● TASK GOAL: From top to bottom, return the listing exactly as it appears, omitting its images.
**** DATA BELOW ****
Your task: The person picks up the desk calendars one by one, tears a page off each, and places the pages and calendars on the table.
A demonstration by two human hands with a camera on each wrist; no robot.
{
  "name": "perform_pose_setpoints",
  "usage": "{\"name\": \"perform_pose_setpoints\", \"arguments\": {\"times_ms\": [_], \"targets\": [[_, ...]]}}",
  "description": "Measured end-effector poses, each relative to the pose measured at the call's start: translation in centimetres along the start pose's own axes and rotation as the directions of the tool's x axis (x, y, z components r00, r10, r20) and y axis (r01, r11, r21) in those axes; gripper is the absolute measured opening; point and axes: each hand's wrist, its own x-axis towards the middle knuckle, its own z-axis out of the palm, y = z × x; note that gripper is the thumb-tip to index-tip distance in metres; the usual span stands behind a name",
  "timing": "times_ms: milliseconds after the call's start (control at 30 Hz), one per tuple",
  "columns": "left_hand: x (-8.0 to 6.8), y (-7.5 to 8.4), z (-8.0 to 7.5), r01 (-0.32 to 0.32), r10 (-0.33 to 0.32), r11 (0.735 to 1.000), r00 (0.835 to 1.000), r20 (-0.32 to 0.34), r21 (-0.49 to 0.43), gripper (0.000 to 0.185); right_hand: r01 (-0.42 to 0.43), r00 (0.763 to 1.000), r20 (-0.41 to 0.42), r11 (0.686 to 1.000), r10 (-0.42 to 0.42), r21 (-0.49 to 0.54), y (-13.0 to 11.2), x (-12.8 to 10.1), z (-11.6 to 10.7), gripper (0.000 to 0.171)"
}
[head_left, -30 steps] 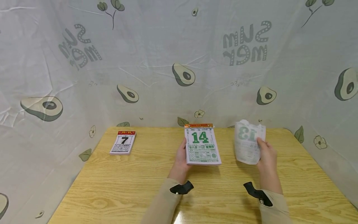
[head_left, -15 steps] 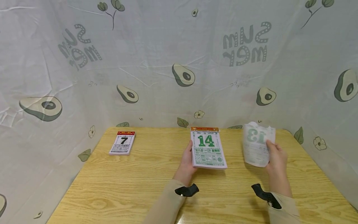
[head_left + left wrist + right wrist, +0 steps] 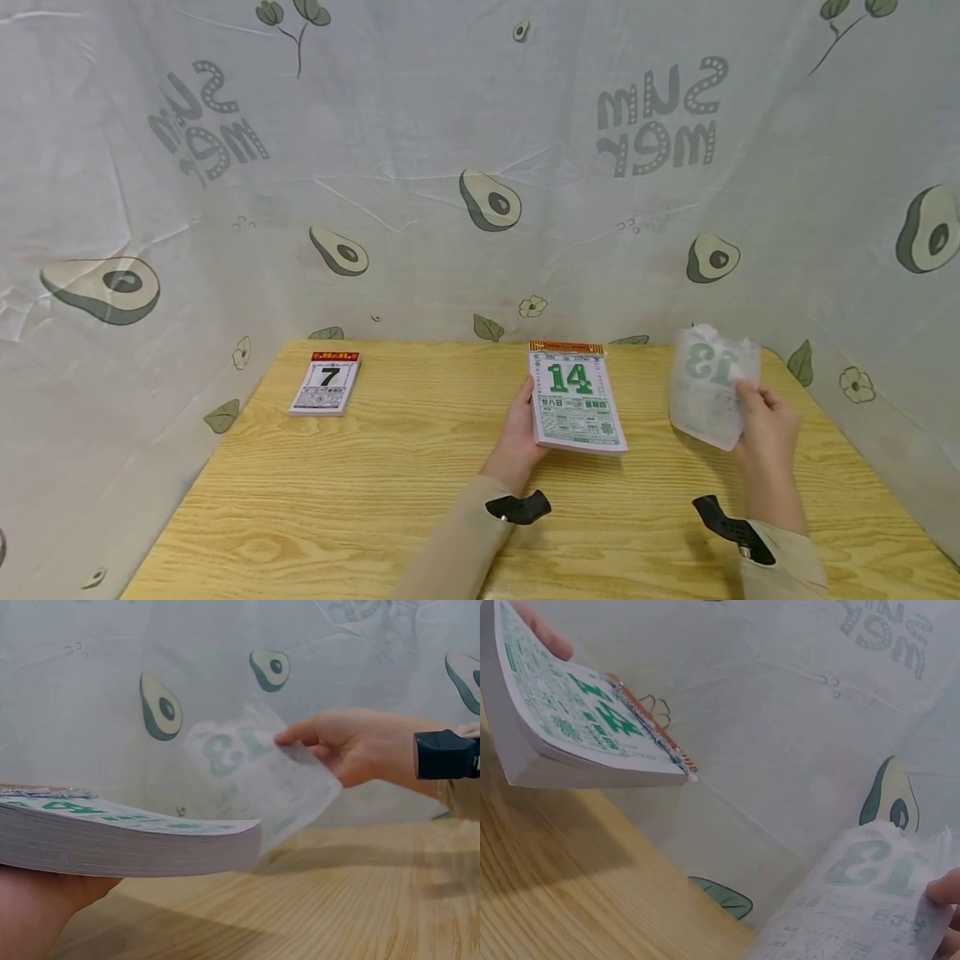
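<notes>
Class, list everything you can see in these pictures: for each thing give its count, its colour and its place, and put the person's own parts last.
Tear-off calendar showing 14: one, white with green print, held above the table's middle.
Torn page showing 13: one, thin white with green print, held up at the right.
Small calendar showing 7: one, white with a red top, lying at the table's far left.
Table: one, light wood.
Avocado-print cloth: white, hung behind and beside the table.
Wrist mounts: two, black, on the beige sleeves.
Left hand: grips the calendar showing 14.
Right hand: pinches the torn page.
</notes>
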Motion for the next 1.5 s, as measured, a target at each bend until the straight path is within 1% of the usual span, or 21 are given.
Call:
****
● ANSWER BELOW:
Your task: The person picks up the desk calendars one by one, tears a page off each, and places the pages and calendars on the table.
A demonstration by two human hands with a camera on each wrist; no robot.
{
  "name": "perform_pose_setpoints",
  "usage": "{\"name\": \"perform_pose_setpoints\", \"arguments\": {\"times_ms\": [_], \"targets\": [[_, ...]]}}",
  "description": "Measured end-effector poses, each relative to the pose measured at the call's start: translation in centimetres along the start pose's own axes and rotation as the directions of the tool's x axis (x, y, z components r00, r10, r20) and y axis (r01, r11, r21) in those axes; gripper is the absolute measured opening; point and axes: each hand's wrist, its own x-axis towards the middle knuckle, its own z-axis out of the palm, y = z × x; note that gripper is the thumb-tip to index-tip distance in metres; the usual span stands behind a name",
  "timing": "times_ms: milliseconds after the call's start (control at 30 Hz), one per tuple",
  "columns": "left_hand: x (-8.0 to 6.8), y (-7.5 to 8.4), z (-8.0 to 7.5), r01 (-0.32 to 0.32), r10 (-0.33 to 0.32), r11 (0.735 to 1.000), r00 (0.835 to 1.000), r20 (-0.32 to 0.34), r21 (-0.49 to 0.43), gripper (0.000 to 0.185); right_hand: r01 (-0.42 to 0.43), r00 (0.763 to 1.000), r20 (-0.41 to 0.42), r11 (0.686 to 1.000), r10 (-0.42 to 0.42), r21 (-0.49 to 0.54), y (-13.0 to 11.2), x (-12.8 to 10.1), z (-11.6 to 10.7), gripper (0.000 to 0.171)"
}
[head_left, -30 steps] 
[head_left, -15 steps] 
[head_left + left wrist + right wrist, +0 steps] 
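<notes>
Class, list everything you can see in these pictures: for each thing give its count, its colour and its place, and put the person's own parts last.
Tear-off calendar showing 14: one, white with green print, held above the table's middle.
Torn page showing 13: one, thin white with green print, held up at the right.
Small calendar showing 7: one, white with a red top, lying at the table's far left.
Table: one, light wood.
Avocado-print cloth: white, hung behind and beside the table.
Wrist mounts: two, black, on the beige sleeves.
Left hand: grips the calendar showing 14.
Right hand: pinches the torn page.
</notes>
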Motion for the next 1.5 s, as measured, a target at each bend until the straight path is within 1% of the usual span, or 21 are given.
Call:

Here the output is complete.